It starts with the sulphuric pungency of mud. The drenched-earth scent of torrential rain, of bursting rivers and overflowing lakes, of drowned lands caught in the maelstrom of primeval storms and tidal floods.
The ground…
Mitti attar, aged Ruh Khus, Sumatran Patchouli, Mentawai oudh and Haitian vetiver.
Humidity hangs in the air; a tempestuous, monsoonal heat that activates a frenzy of growth… a rainbow of new life. And a million flowers bloom in the shimmering landscape.
Ylang Ylang, Champaca, Pink Lotus, Tuberose and Jasmine (Grandiflora, Sambac and Auriculatum).
Scarlet bursts through the clouds, casting a sequinned veil of wonder across the glistening land as day fades to night. The hill fires touch the sky, their golden sparks of radiance rise to meet the stars.
Italian Bergamot, Japanese Yuzu, Pink Peppercorn, Labdanum, Birch tar, Ambrette Seed, Sandalwood (Santalum Album and Spicatum).
The cycle begins again.
Life. Nature. Power.
There’s a whole esoteric treatise written inside each bottle of MANA. The short synopsis is that this a strangely beautiful and very heavy floral elixir about freedom. It is a fluid book that speaks about breaking free of oppressive forms of social control. It encourages the release of one’s thinking from the sense that we don’t fit. Or belong.
The purpose of such a text persuades us to dissolve all notions that our bodies are somehow less than perfect. It encourages transcendence from cultural dogma about race, gender, age, shape, status and sexualities. It urges us to ignore morality codes and instead to dance to the beat of our ancient drums.
MANA is the friable soil of life, the truly filthy, dirty, dank pulse of fathomless underground lakes and hidden places. It roars beneath our feet, and churns and burns beyond our control. This scent drags us back into cosmic timeless chaos, reconnecting us to a renewed state of being alive. It is a doorway into the great mystery.
Mana is the nectar-scent of the most ancient goddess. It is heft, and raw form. This scent lives in our blood. It is the ritually smoked blessings of our ancestry, our will to live. It belongs to our bones.
Mana is the inherited gift of our human power.

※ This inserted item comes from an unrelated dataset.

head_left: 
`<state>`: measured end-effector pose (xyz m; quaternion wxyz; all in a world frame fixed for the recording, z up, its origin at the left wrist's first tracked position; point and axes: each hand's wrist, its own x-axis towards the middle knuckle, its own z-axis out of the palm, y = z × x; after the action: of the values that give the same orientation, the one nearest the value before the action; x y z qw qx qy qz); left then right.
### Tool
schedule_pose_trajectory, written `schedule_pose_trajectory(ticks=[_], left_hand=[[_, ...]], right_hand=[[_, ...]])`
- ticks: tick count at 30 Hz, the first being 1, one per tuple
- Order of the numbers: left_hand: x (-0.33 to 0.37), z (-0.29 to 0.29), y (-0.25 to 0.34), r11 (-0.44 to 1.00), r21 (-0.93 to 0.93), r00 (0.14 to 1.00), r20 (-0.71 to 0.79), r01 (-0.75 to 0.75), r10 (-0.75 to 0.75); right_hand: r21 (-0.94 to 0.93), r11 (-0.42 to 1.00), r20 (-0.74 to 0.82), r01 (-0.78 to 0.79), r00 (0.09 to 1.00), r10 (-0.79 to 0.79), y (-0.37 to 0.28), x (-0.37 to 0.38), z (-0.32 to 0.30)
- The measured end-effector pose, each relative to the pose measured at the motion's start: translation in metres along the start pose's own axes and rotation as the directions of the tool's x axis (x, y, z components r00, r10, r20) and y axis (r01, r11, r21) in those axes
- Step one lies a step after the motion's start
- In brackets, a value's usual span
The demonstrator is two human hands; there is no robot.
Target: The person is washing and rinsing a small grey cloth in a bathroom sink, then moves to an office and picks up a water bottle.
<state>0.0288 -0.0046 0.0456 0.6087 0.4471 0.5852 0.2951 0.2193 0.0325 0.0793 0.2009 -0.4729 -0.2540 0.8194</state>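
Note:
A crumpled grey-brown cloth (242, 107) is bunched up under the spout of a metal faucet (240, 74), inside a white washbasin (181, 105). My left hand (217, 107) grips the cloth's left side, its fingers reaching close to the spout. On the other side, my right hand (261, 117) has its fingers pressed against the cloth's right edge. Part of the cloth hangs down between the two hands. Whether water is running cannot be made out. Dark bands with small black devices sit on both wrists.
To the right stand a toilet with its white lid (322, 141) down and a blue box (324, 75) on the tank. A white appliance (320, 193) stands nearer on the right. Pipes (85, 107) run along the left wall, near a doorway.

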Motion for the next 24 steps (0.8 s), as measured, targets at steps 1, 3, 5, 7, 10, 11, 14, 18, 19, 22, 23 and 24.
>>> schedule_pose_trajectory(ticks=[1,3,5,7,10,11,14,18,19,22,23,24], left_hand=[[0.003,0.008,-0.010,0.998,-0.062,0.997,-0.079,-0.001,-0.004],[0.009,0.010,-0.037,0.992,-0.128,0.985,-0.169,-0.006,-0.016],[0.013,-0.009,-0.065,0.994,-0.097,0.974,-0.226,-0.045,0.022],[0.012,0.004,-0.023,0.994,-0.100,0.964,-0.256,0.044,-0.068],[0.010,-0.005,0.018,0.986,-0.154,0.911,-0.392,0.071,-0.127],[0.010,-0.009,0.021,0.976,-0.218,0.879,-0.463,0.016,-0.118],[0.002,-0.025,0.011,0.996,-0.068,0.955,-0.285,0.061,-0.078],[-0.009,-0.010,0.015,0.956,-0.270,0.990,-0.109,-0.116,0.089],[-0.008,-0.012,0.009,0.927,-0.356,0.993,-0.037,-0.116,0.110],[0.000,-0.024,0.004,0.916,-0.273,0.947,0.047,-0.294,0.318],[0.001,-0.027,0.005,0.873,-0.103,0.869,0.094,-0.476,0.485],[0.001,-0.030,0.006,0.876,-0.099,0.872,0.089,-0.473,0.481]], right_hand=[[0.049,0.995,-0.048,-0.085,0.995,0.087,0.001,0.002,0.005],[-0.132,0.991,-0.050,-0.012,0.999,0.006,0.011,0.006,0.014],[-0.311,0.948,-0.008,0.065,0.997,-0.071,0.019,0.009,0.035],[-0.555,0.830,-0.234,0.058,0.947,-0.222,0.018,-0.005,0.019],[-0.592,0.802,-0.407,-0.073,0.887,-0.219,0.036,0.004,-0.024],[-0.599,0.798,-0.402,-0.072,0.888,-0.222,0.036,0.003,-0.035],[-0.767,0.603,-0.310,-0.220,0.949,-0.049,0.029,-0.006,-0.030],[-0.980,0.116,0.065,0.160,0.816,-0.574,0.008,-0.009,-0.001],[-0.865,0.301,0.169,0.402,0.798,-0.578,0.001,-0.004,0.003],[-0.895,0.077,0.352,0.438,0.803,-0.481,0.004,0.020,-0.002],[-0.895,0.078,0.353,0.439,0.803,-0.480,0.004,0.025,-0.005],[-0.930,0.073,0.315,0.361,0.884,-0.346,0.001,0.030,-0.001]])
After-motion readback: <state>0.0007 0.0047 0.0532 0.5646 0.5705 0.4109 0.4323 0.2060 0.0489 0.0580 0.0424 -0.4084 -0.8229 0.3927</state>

* For culturally respectful purposes, in relation to creating a perfume named MANA, (a concept held as sacred within Polynesian culture) I acknowledge that I received my whakapapa from my Aunties and Great Aunties – dating back many generations. My mother and her family are Norfolk Islanders. My great grandmother was a Nga Puhi woman from New Zealand/Hokianga. Her husband, my great grandfather was a Norfolk Islander, descended from Pitcairn Islanders born of Tahitian women and British sailors who traveled there on HMS The Bounty.